In the Name of Public Health

Anne-Emanuelle Birn 1, Natalia Molina 1
PMCID: PMC1449322  PMID: 15933231

History, despite its wrenching pain, Cannot be unlived, but if faced With courage, need not be lived again.

Maya Angelou

“On the Pulse of Morning”

In the late 19th century, eugenics—a set of ideas about the biological betterment of human stock—emerged in Britain and was soon incorporated into social and public health policy in numerous settings. By the 1910s, advocates of positive eugenics in Catholic Europe and Latin America combined with pediatric and other health reformers to back family wages, universal preschools, foster care, housing codes, and school health exams, all with the goal of improving the conditions of childhood and of the human stock more generally.1,2 During the 1920s in the Soviet Union, eugenics was construed as a form of social medicine and supported by the official public health agency.
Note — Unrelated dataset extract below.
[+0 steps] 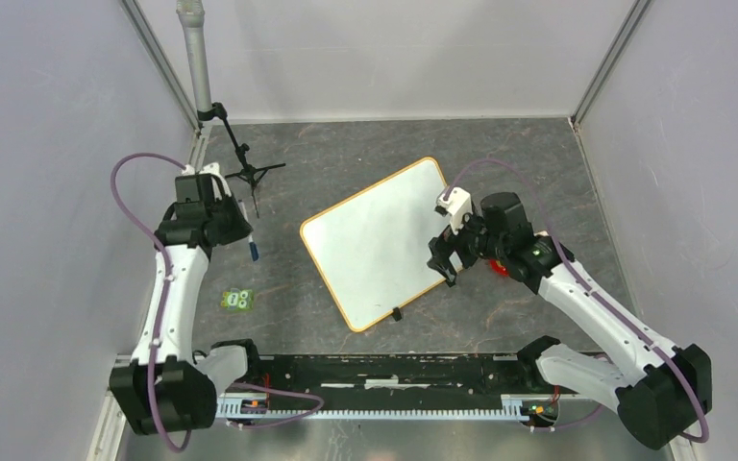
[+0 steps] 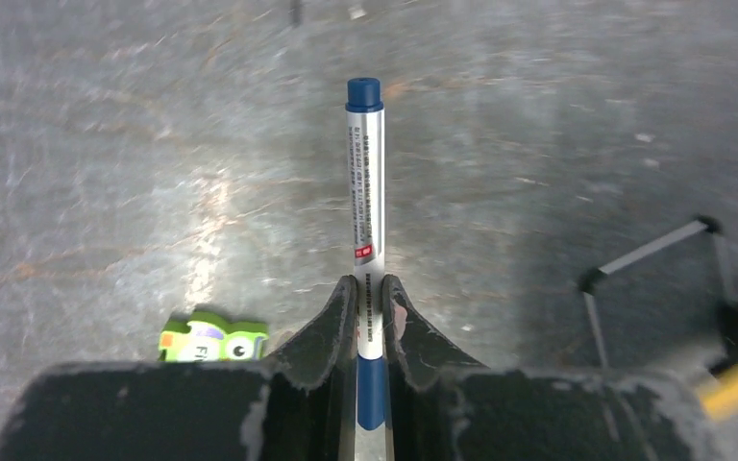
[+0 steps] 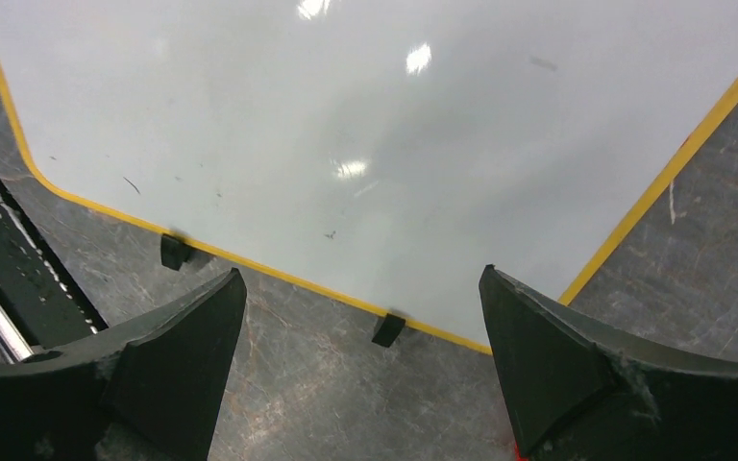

Scientists appealed to eugenics as a demonstration of the utility of genetics to public health, while the policy implications of a Bolshevik-style positive eugenics for a time coexisted with “environmentalist” social hygiene approaches.3

In the better-known applications of negative eugenic thinking in Protestant settings—in Scandinavia,4,5 Great Britain,68 the United States,6,9 and, most infamously, Nazi Germany10,11—various interventions including sterilization were employed to “breed out” certain “defective” human characteristics, initially a variety of mental conditions and behaviors defined as criminal or immoral. Although by 1920 the Hardy–Weinberg principle12 had shown the futility of such attempts to alter the gene pool, eugenics continued to be invoked to justify the use of sterilization practices on a widening pool of so-called undesirables, increasingly defined as immigrants, the poor, and racial/ethnic minorities.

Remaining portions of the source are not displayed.